Mark cringed. “God, your mom sounds awful, Angela. Maybe I’ll pass on the party.”
“No! Don’t leave me alone!” Laura shrieked hysterically. “I can’t be left with that tyrant.”
I laughed but felt a bit uneasy inside. “I mean, it’s only because she’s tired and overworked,” I heard myself explaining. “She’s really not that bad.”
Mark and Laura just stared at me blankly then burst out laughing.
“She loves me a lot,” I said, more to myself than to them. It was true, after all.
Chapter 14
During math class, Laura could not stop talking about the party. And about Mark.
“He totally likes you,” she insisted for the third time. I just forced another laugh and shook my head.
“Where are you even getting that idea, Laura?”
“Please, he can’t take your eyes off you. Why don’t you just accept it? Barista boy is in love with you.”
I thought about the dozens of hours spent at the library with Mark, us sitting closer and closer together as the weeks progressed. The trips to his coffee shop on Tuesdays and his insistence on making me a free drink.
“Laura, the chances of a boy liking me are less than my mom eating pizza.”

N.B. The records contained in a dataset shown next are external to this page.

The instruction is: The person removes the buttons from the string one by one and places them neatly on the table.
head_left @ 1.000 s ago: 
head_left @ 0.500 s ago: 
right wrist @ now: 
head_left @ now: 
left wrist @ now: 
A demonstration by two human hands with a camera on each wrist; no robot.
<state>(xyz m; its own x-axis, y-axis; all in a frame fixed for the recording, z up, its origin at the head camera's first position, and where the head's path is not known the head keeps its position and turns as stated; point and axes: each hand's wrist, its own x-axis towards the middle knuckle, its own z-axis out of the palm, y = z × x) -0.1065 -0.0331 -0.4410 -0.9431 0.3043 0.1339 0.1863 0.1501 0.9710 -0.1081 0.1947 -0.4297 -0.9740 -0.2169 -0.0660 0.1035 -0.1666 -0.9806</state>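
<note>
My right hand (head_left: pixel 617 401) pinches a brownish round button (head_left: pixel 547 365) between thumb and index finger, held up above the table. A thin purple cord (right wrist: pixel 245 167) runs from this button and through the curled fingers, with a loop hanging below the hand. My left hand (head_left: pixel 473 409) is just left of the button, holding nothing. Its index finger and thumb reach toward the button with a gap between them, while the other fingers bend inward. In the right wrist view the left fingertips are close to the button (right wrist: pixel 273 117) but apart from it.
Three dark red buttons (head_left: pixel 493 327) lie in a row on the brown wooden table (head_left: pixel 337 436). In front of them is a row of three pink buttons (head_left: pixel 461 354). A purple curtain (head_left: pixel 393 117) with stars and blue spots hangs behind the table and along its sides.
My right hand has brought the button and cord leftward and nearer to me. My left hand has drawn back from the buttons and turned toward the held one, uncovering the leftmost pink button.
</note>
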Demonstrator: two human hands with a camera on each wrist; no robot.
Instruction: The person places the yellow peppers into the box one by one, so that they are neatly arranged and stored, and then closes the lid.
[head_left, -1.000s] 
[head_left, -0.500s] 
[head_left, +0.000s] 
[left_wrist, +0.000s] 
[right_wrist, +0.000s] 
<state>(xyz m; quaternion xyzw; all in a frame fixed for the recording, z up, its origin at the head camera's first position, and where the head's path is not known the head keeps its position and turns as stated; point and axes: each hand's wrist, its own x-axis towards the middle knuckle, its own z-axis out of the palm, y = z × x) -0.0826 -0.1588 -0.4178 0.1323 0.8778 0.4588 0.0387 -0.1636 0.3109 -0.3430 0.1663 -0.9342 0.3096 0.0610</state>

Laura burst out in laughter, and then turned serious. Her mind jumped between subjects faster than flashes of lightning. “Wait, your mom has never eaten pizza before?”
“Nope. She only eats Chinese food.”
“Oh my gosh,” Laura seemed horrified, but her eyes were brimming with laughter. “Ok, I’m going to bring pizza to your party and your mom will have to try it. How can anyone not eat pizza?”
“She only likes bland food, so unless you plan to force feed her-,”
“I will do that! I’m serious!” Laura exclaimed.
“She’ll probably throw up after, because she’s not used to eating all that grease,” I joked. Laura’s face suddenly darkened. In the silence that followed, I heard some giggling from the seats near us. I turned and frowned at the sight of the Sistas wiggling their eyebrows at Laura mockingly. What was their problem?
“Careful Ching Chong,” they said to me. “Laura might just do that, too.” Their racist insult was so overused, it didn’t even faze me. But Laura looked as if she really was going to puke.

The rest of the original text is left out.